Working in the jail has been one of the most rewarding experiences of my career. You want to know about life? Sit in a room full of teenaged murderers and help them write their stories. Listen. A lot. Only one boy I dealt with ever said ‘I didn’t do it’ and was actually later exonerated. The rest take full responsibility, and we start there. I’m not so much interested in their actual crimes, but the context of how they got where they are and where they want to go. I take a lot of cues from the Black Civil Rights movement in America. Us versus Them. The system. “This innocent country set you down into a ghetto, in which, in fact, it intended you should perish” – James Baldwin. The boys respond amazingly. We’ve read Kafka, and they get it. Metamorphosis.
My views have not changed, per se, but my experience in the jail has given me the content I need to continue to lay some of the blame for society’s ills squarely at the feet of the farce that is primary education in the West, and the cancer that is pop-culture and media. We’ve got one, working on two generations of kids who think MTV is culture and have little or no historical or real political context of the world they live in. Experts have warned that mobile phones short-circuit the brains of young people. All I know to do is go teach in a jail, where they don’t have any.
Your style seems to be quite smart – I’ve hardly seen you in anything other than black and grey. How would you describe your style?
I’m with Tim Gunn on this one: most men, especially in America, wear their clothes too big. I’d go a step further and say, in general, they look like over-feminized schlubs and I don’t mean effeminate/gay/straight. If you’re going to have an opinion, something to say, you have to carry it with dignity. I write in black ink, I consider the spaces ‘between the lines,’ the grey areas, paramount. I start there. I’d rather be perpetually over dressed or smart as you say, than a clown in a baggy onesie. What have we become? A society of comfort-crazed, overgrown children, with our hoodies, booties, track suits all complete with a baby bottle full of filtered water and smart phones for a rattle. PsychoTherapists should be having a field day.

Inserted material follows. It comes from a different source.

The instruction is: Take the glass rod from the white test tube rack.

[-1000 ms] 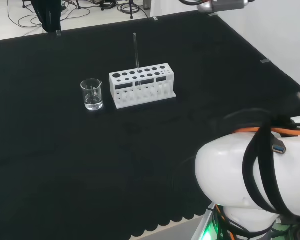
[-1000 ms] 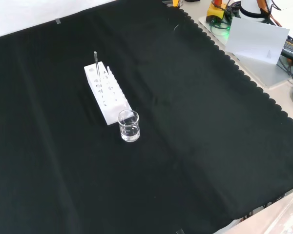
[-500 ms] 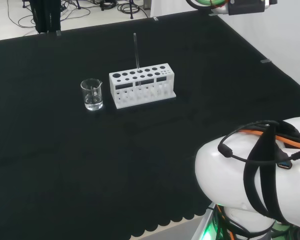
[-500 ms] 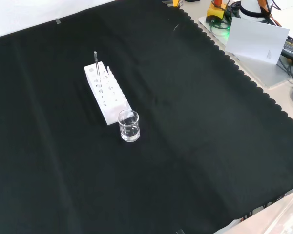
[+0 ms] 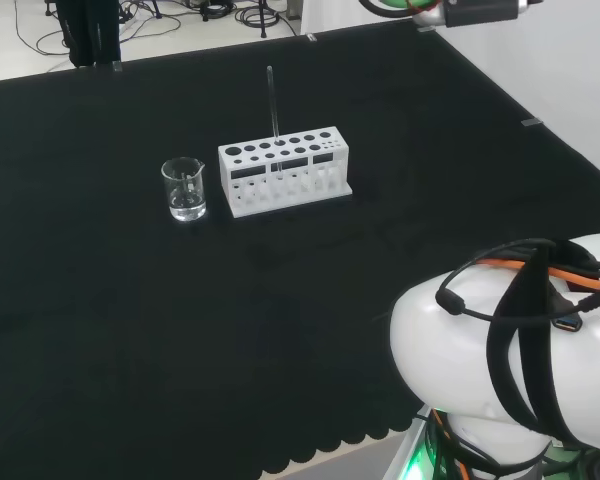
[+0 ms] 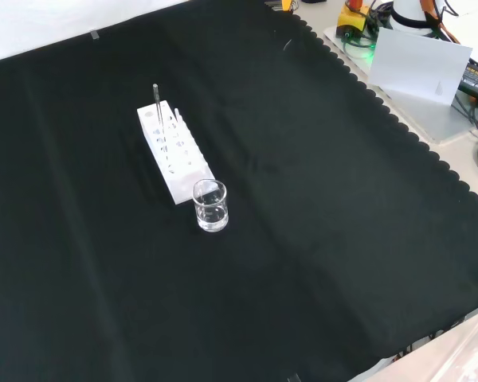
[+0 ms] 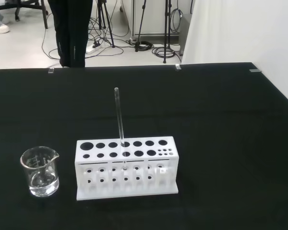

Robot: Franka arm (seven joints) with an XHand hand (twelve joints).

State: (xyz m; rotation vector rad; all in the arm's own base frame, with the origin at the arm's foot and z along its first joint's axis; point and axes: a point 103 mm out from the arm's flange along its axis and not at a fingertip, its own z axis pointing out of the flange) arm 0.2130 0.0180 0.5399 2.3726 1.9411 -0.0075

What’s an average day like for you?
Waking up, working on manuscripts and creative work. Not touching an email or phone beforehand, else the day is lost. Commitment is key.
What’s the most challenging thing about your work?
Combatting the parochial, outdated systems that prevent new voices from being heard.
What do you like most about your work?
I love getting in front of people and teaching, performing or engaging debate. I’m a storyteller at heart.
What’s on the horizon for Mr Belk?
A stage adaptation of Pretty Broken Punks, an online launch with radio plays, a US monologue tour, and three new books, one of which is entitled How to go to Jail and not get Stuck.
Finally, leave us with some words of wisdom…
Write what you know, the rest is just news.